• **Exercise directions**
Without changing a word, return the listing below, minus its images.

• **Information supplied**
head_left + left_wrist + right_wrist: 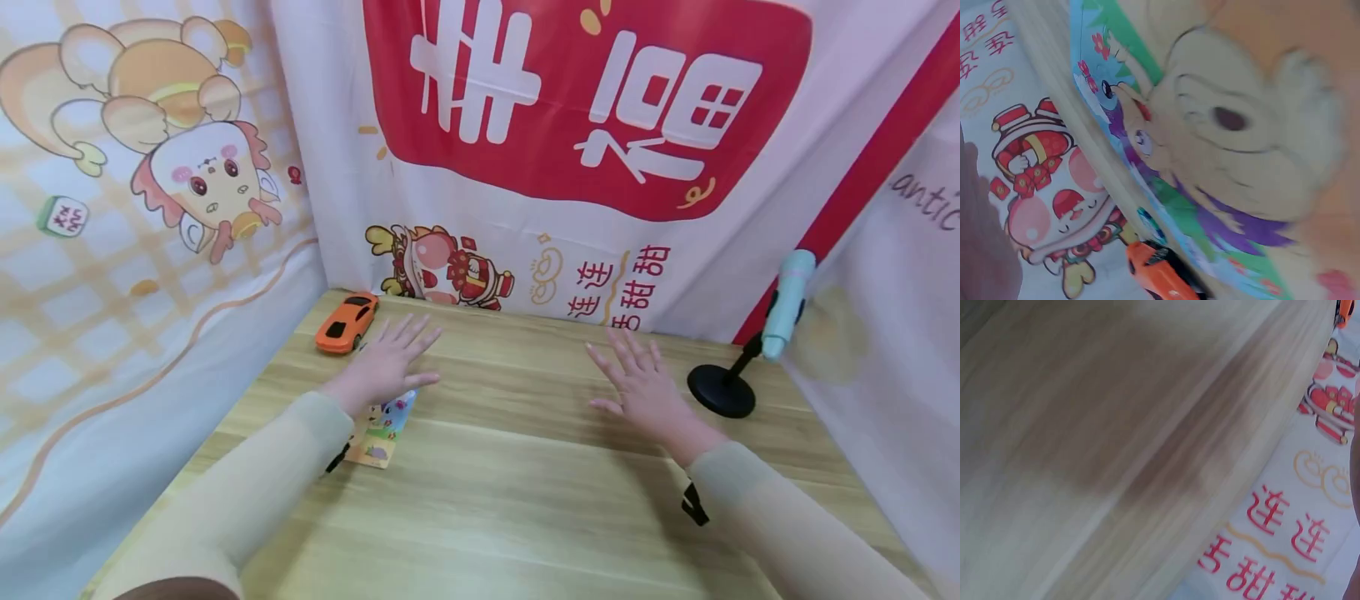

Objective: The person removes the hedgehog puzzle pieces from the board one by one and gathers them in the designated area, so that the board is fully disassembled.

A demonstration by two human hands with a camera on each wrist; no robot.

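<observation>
My left hand (384, 367) is spread with straight fingers above a colourful picture card (390, 429) on the wooden table, and it holds nothing. Partly covered by that hand and sleeve, the card shows in the left wrist view as a cartoon figure with purple hair. Just beyond the left fingers sits an orange toy car (347, 323), also visible in the left wrist view (1163, 275). On the other side, my right hand (647, 396) has its fingers spread over bare wood, with nothing in it. Its shadow falls on the table.
A light blue microphone-like object (789, 302) on a black round-based stand (722, 390) is at the right, beyond the right hand. Printed cloth (333, 167) hangs along the table's back and both sides. The wooden tabletop (495, 508) spreads between the arms.
</observation>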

• **Response**
head_left + left_wrist + right_wrist: 

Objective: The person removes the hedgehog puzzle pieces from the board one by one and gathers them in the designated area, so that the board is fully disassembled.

A demonstration by two human hands with a camera on each wrist; no robot.

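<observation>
My left hand (384, 367) is spread with straight fingers above a colourful picture card (390, 429) on the wooden table, and it holds nothing. Partly covered by that hand and sleeve, the card shows in the left wrist view as a cartoon figure with purple hair. Just beyond the left fingers sits an orange toy car (347, 323), also visible in the left wrist view (1163, 275). On the other side, my right hand (647, 396) has its fingers spread over bare wood, with nothing in it. Its shadow falls on the table.
A light blue microphone-like object (789, 302) on a black round-based stand (722, 390) is at the right, beyond the right hand. Printed cloth (333, 167) hangs along the table's back and both sides. The wooden tabletop (495, 508) spreads between the arms.
</observation>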

No further work is required for this exercise.